Episodes focusing on the Federation are by no means a bad thing.  It's a sign of how strong the characters of Servalan and Travis are that the production felt confident enough have an episode in which the heroes are sidelined from the main action.  Unfortunately, I just struggled to really care about either Servalan or Travis here and I think a lot of that has to do with the 'new' Travis.

In the first series, Travis' and Servalan's relationship was one of almost equals.  Servalan was still very much in charge but the two of them seemed to have a mutual respect for one another.  Now they seem to have descended into acting like a bickering married couple from EastEnders. That Brian Croucher seems to be trying to play Travis as a cockney thug doesn't really help matters. That said, Travis' new personality - where he appears to be moments away from snapping and shooting everyone in sight - makes for a very unpredictable and therefore very interesting character in future episodes.

One big redeeming feature of this episode is the Federation psycho-strategist Carnell.  His arrogance (which is actually justified) and effortlessly cool demeanour make even the equally-cool Avon look like a stuttering teenage schoolboy by comparison.  Carnell even manages to get one-up on Servalan, something which not even Blake manages to do in this episode. It's a shame that he doesn't appear in any other episodes, although his creator, Chris Boucher, did include in a Doctor Who novel as well as an audio series that was a spin-off of Boucher's Doctor Who story 'The Robots of Death'. 
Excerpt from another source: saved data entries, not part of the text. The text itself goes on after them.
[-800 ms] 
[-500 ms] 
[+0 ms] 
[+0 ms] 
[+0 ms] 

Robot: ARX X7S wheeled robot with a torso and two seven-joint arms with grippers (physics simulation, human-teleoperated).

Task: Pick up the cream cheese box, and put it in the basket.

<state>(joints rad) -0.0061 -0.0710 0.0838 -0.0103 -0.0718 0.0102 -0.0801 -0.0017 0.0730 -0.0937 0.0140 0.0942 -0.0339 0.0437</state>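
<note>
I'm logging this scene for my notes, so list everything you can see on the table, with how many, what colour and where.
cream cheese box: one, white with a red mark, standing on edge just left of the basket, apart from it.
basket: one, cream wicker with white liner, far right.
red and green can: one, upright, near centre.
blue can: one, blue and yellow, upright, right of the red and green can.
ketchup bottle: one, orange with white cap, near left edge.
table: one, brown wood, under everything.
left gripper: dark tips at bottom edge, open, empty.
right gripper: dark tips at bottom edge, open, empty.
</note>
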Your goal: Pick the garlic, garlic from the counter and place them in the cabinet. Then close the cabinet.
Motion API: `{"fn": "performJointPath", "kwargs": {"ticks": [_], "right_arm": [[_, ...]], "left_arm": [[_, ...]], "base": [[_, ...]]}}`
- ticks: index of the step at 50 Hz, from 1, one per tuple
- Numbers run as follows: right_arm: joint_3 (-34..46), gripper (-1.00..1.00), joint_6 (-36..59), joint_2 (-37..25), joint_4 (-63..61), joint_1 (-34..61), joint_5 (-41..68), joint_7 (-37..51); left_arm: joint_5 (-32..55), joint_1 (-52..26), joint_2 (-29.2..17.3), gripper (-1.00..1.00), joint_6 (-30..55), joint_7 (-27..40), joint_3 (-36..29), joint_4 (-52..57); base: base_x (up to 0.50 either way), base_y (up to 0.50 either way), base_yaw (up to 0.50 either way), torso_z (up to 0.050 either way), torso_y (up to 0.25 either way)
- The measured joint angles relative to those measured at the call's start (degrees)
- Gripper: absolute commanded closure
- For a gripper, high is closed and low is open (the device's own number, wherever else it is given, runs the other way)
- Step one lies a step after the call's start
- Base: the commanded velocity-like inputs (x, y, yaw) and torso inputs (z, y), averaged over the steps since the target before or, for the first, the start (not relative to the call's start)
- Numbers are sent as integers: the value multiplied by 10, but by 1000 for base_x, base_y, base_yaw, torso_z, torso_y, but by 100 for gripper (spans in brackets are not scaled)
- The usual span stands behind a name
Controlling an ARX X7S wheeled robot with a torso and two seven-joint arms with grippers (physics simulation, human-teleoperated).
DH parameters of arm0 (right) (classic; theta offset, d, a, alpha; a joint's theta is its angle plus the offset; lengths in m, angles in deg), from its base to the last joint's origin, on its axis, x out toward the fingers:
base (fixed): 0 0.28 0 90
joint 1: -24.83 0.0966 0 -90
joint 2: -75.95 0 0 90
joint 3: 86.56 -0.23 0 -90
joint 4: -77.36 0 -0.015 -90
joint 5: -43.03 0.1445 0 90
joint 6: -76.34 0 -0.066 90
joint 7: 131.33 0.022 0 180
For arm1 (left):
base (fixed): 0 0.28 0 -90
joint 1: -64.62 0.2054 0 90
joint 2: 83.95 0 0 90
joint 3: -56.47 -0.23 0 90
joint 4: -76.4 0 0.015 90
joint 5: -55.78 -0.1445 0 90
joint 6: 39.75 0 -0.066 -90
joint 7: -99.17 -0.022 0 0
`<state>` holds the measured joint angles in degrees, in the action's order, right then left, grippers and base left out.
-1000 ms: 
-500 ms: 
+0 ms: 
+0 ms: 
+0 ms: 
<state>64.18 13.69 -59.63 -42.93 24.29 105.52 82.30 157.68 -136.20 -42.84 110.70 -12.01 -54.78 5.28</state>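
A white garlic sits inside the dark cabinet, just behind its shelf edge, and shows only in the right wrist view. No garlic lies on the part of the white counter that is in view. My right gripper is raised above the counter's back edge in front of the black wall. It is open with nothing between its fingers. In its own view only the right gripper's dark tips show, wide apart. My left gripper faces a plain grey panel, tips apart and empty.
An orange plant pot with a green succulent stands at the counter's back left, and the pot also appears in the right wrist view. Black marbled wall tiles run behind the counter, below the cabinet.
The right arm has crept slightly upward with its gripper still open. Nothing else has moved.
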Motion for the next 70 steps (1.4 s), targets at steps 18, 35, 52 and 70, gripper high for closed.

One other interesting aspect of this episode is that there is a clone of Blake (albeit not a perfect clone) alive and well and in posession of an extremely dangerous weapon.  Sadly, it's not something that is ever touched on again so we can only speculate as to what happened to Clone-Blake and Rashel, living alone on a virtually deserted planet. One suspects they had a better time of it than the real Blake though.